RECORDS:
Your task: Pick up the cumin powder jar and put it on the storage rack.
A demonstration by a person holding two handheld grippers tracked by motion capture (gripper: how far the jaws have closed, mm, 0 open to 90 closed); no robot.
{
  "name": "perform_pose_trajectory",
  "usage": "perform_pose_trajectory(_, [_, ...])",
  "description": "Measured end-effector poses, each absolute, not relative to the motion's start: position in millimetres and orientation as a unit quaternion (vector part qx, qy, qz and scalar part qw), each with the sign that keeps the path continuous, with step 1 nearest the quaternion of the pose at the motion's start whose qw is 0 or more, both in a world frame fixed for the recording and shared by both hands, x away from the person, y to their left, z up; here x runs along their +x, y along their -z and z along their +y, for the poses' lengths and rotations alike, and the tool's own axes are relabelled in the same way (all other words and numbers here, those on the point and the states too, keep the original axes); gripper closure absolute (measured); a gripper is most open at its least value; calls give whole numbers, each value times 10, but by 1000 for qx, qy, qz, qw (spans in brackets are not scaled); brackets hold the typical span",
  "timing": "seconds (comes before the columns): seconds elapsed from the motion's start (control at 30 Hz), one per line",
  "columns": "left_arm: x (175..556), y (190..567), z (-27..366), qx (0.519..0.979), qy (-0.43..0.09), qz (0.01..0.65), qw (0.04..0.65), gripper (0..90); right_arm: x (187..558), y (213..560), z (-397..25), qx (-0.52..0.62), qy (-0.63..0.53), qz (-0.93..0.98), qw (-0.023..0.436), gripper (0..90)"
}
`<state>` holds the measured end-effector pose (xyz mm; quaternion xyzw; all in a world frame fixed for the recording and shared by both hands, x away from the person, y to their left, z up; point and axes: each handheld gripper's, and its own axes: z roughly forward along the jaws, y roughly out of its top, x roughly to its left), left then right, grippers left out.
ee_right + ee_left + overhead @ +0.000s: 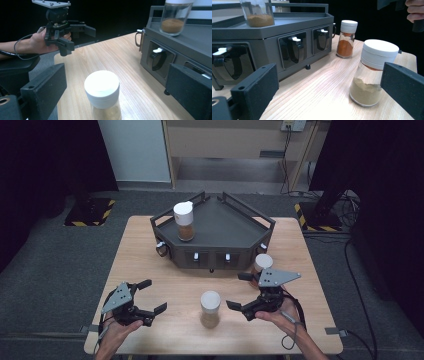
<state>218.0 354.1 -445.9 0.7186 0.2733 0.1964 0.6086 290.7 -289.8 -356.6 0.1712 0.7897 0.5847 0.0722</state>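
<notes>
**Both grippers wide apart, empty, flanking centre jar**

Left gripper [153, 296]: held near the table's [150, 265] front left corner, fingers spread, nothing between them. The hand [116, 330] behind it is cut off by the bottom edge in the high view. In the left gripper view the right finger [403, 87] overlaps the beige jar's lower right side; I cannot tell contact from that view, but the high view shows them apart.

Beige-powder jar [210, 309]: white cap, upright on the table, between the two grippers, touching neither. In the right gripper view its bottom is cut off by the frame.

Grey tray rack [235, 227]: rear centre of the table. A brown-powder jar [184, 221] stands upright on its top deck, left side; its cap is cut off in both gripper views.

Orange-powder jar [262, 264]: by the rack's front right corner, partly hidden in the high view behind the right gripper's grey plate.

Right gripper [240, 291]: fingers spread, empty, just right of the beige jar.
</notes>
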Motion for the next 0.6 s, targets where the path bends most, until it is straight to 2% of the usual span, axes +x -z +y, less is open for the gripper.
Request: perform_pose_trajectory(0.6, [2181,4460,3544,718,-196,272,609,3,3036,3793,-2446,153,-557,815,51,64])
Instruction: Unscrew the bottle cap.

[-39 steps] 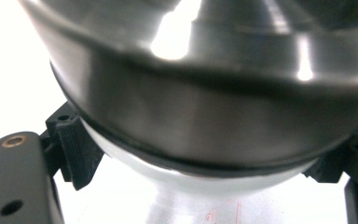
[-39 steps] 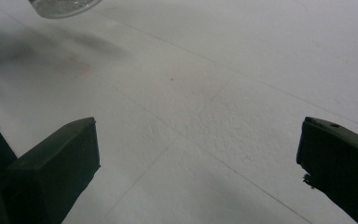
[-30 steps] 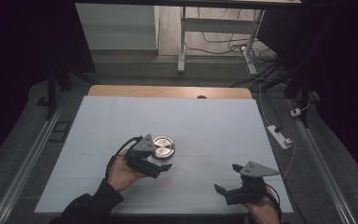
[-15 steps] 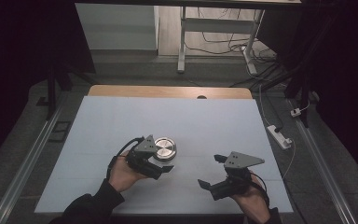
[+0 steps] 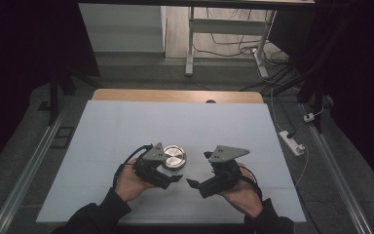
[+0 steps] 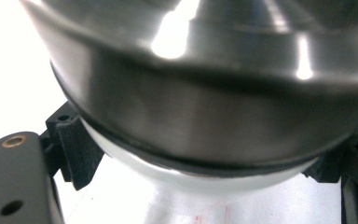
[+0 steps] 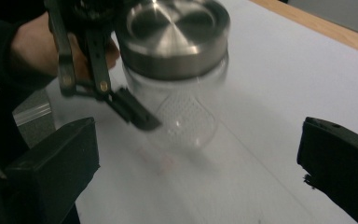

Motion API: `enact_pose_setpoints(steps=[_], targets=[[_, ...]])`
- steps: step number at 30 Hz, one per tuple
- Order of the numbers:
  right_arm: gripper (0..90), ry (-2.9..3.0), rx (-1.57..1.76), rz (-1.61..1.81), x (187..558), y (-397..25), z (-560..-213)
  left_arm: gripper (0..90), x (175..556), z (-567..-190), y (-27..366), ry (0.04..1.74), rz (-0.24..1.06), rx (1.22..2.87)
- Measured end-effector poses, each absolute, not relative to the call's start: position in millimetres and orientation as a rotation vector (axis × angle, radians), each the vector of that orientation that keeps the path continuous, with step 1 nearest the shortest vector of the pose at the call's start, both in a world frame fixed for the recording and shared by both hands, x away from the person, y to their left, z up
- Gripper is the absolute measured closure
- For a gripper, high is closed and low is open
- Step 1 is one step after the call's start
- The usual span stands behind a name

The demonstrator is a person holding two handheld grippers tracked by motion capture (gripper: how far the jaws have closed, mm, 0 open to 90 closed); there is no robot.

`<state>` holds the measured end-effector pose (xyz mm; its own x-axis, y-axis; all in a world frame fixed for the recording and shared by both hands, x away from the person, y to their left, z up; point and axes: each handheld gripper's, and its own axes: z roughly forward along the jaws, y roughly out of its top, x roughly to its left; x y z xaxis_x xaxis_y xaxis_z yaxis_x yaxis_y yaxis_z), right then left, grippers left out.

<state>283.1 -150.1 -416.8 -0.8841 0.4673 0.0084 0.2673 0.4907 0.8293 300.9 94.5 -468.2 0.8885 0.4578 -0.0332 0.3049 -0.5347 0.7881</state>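
Observation:
A clear glass jar with a brushed steel lid (image 5: 174,157) stands upright on the white table (image 5: 126,122), a little in front of its middle. My left gripper (image 5: 175,169) reaches in from the left, its jaws closed against the glass just under the lid. In the left gripper view the lid (image 6: 205,93) looms close, with a black jaw on each side. My right gripper (image 5: 199,169) is a short way to the right of the jar, open and holding nothing. The right gripper view looks between its wide-apart jaws (image 7: 198,144) at the jar (image 7: 177,46) and the left gripper's fingers (image 7: 130,109).
A wooden strip (image 5: 175,95) runs along the table's far edge. A white power strip (image 5: 292,142) lies on the floor to the right. Metal desk legs (image 5: 190,44) and cables stand beyond the table. Bare tabletop lies behind and beside the jar.
My right gripper has moved left and slightly away from the front edge, closing in on the jar. The left gripper and the jar have stayed put.

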Motion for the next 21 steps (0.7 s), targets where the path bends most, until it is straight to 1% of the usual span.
enact_pose_setpoints(steps=[5,11,15,16,17,18,21], targets=[[0.0,2.515,0.63,1.336,290,-131,-411,15.6,301,-468,93,0.543,0.223,2.185],[0.0,2.531,0.625,1.328,298,-109,-413,15.6,300,-469,91,0.548,0.218,2.186],[6.9,2.532,0.62,1.324,301,-99,-414,15.6,299,-469,89,0.548,0.212,2.188],[10.4,2.531,0.616,1.323,301,-98,-414,15.6,299,-470,88,0.547,0.21,2.188],[15.8,2.53,0.606,1.328,301,-97,-414,15.6,299,-469,88,0.534,0.207,2.197],[18.2,2.531,0.594,1.339,301,-96,-414,15.6,299,-469,88,0.531,0.204,2.198],[18.4,2.533,0.577,1.345,302,-96,-414,15.6,299,-470,88,0.528,0.196,2.197]])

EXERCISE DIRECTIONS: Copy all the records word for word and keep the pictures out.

EXERCISE ANSWER:
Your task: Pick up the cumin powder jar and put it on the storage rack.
A demonstration by a person holding two handheld grippers tracked by motion capture (gripper: how far the jaws have closed, mm, 0 open to 90 closed); no robot.
{
  "name": "perform_pose_trajectory",
  "usage": "perform_pose_trajectory(_, [_, ...])",
  "description": "Measured end-effector poses, each absolute, not relative to the motion's start: position in millimetres and orientation as a unit quaternion (vector part qx, qy, qz and scalar part qw), each with the sign that keeps the path continuous, with step 1 nearest the quaternion of the pose at the motion's start whose qw is 0 or more, both in a world frame fixed for the recording and shared by both hands, x away from the person, y to their left, z up; here x runs along their +x, y along their -z and z along their +y, for the poses' lengths and rotations alike, and the tool's own axes are relabelled in the same way (all other words and numbers here, those on the point and the states too, keep the original axes); gripper closure absolute (measured); a gripper is most open at its least value; calls give whole numbers, each value times 10, but by 1000 for qx, qy, qz, qw (spans in brackets are not scaled); brackets hold the typical span",
  "timing": "seconds (comes before the columns): seconds elapsed from the motion's start (control at 30 Hz), one per line",
  "columns": "left_arm: x (175..556), y (190..567), z (-27..366), qx (0.519..0.979), qy (-0.43..0.09), qz (0.01..0.65), qw (0.04..0.65), gripper (0..90); right_arm: x (187..558), y (213..560), z (-397..25), qx (-0.52..0.62), qy (-0.63..0.53), qz (-0.93..0.98), qw (-0.023..0.436), gripper (0..90)"
}
`<state>` holds the measured end-effector pose (xyz mm; quaternion xyzw; all in a world frame fixed for the recording and shared by both hands, x away from the person, y to their left, z up; point and axes: each handheld gripper's, and its own axes: z roughly forward along the jaws, y roughly out of its top, x roughly to its left), left then right, grippers left out.
ee_right + ee_left + overhead @ +0.000s: 
<state>218.0 354.1 -445.9 0.7186 0.2733 0.1964 0.6086 290.7 -289.8 -356.6 0.1712 0.7897 0.5847 0.0722</state>
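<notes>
**Both grippers wide apart, empty, flanking centre jar**

Left gripper [153, 296]: held near the table's [150, 265] front left corner, fingers spread, nothing between them. The hand [116, 330] behind it is cut off by the bottom edge in the high view. In the left gripper view the right finger [403, 87] overlaps the beige jar's lower right side; I cannot tell contact from that view, but the high view shows them apart.

Beige-powder jar [210, 309]: white cap, upright on the table, between the two grippers, touching neither. In the right gripper view its bottom is cut off by the frame.

Grey tray rack [235, 227]: rear centre of the table. A brown-powder jar [184, 221] stands upright on its top deck, left side; its cap is cut off in both gripper views.

Orange-powder jar [262, 264]: by the rack's front right corner, partly hidden in the high view behind the right gripper's grey plate.

Right gripper [240, 291]: fingers spread, empty, just right of the beige jar.
</notes>
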Motion for the next 0.6 s, targets where the path bends most, until it is straight to 2% of the usual span, axes +x -z +y, less is open for the gripper.
Request: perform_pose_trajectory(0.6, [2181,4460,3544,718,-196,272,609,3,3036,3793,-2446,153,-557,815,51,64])
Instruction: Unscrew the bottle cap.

[-39 steps] 
[-39 steps] 
[-30 steps] 
[-15 steps] 
[+0 steps] 
[+0 steps] 
[+0 steps] 

Motion API: `enact_pose_setpoints(steps=[_], targets=[[_, ...]])`
- steps: step number at 30 Hz, one per tuple
- Order of the numbers:
  right_arm: gripper (0..90), ry (-2.9..3.0), rx (-1.57..1.76), rz (-1.61..1.81), x (187..558), y (-397..25), z (-560..-213)
  left_arm: gripper (0..90), x (175..556), z (-567..-190), y (-27..366), ry (0.04..1.74), rz (-0.24..1.06), rx (1.22..2.87)
- Measured end-effector poses, each absolute, not relative to the call's start: position in millimetres and orientation as a rotation vector (axis × angle, radians), each the vector of that orientation that keeps the path continuous, with step 1 nearest the shortest vector of the pose at the call's start, both in a world frame fixed for the recording and shared by both hands, x away from the person, y to their left, z up
- Gripper is the absolute measured closure
- For a gripper, high is closed and low is open
- Step 1 is one step after the call's start
- The usual span stands behind a name

The demonstrator is a person holding two handheld grippers tracked by motion capture (gripper: how far the jaws have closed, mm, 0 open to 90 closed); there is no robot.

`<state>` holds the measured end-effector pose (xyz mm; its own x-axis, y-axis; all in a world frame fixed for the recording and shared by both hands, x away from the person, y to their left, z up; point and axes: each handheld gripper's, and its own axes: z roughly forward along the jaws, y roughly out of its top, x roughly to its left; x y z xaxis_x xaxis_y xaxis_z yaxis_x yaxis_y yaxis_z), right then left, grippers left out.

<state>283.1 -150.1 -416.8 -0.8841 0.4673 0.0084 0.2673 0.4907 0.8293 300.9 94.5 -468.2 0.8885 0.4578 -0.0332 0.3049 -0.5347 0.7881</state>
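Observation:
A clear glass jar with a brushed steel lid (image 5: 174,157) stands upright on the white table (image 5: 126,122), a little in front of its middle. My left gripper (image 5: 175,169) reaches in from the left, its jaws closed against the glass just under the lid. In the left gripper view the lid (image 6: 205,93) looms close, with a black jaw on each side. My right gripper (image 5: 199,169) is a short way to the right of the jar, open and holding nothing. The right gripper view looks between its wide-apart jaws (image 7: 198,144) at the jar (image 7: 177,46) and the left gripper's fingers (image 7: 130,109).
A wooden strip (image 5: 175,95) runs along the table's far edge. A white power strip (image 5: 292,142) lies on the floor to the right. Metal desk legs (image 5: 190,44) and cables stand beyond the table. Bare tabletop lies behind and beside the jar.
My right gripper has moved left and slightly away from the front edge, closing in on the jar. The left gripper and the jar have stayed put.
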
Motion for the next 21 steps (0.7 s), targets where the path bends most, until it is straight to 1% of the usual span.
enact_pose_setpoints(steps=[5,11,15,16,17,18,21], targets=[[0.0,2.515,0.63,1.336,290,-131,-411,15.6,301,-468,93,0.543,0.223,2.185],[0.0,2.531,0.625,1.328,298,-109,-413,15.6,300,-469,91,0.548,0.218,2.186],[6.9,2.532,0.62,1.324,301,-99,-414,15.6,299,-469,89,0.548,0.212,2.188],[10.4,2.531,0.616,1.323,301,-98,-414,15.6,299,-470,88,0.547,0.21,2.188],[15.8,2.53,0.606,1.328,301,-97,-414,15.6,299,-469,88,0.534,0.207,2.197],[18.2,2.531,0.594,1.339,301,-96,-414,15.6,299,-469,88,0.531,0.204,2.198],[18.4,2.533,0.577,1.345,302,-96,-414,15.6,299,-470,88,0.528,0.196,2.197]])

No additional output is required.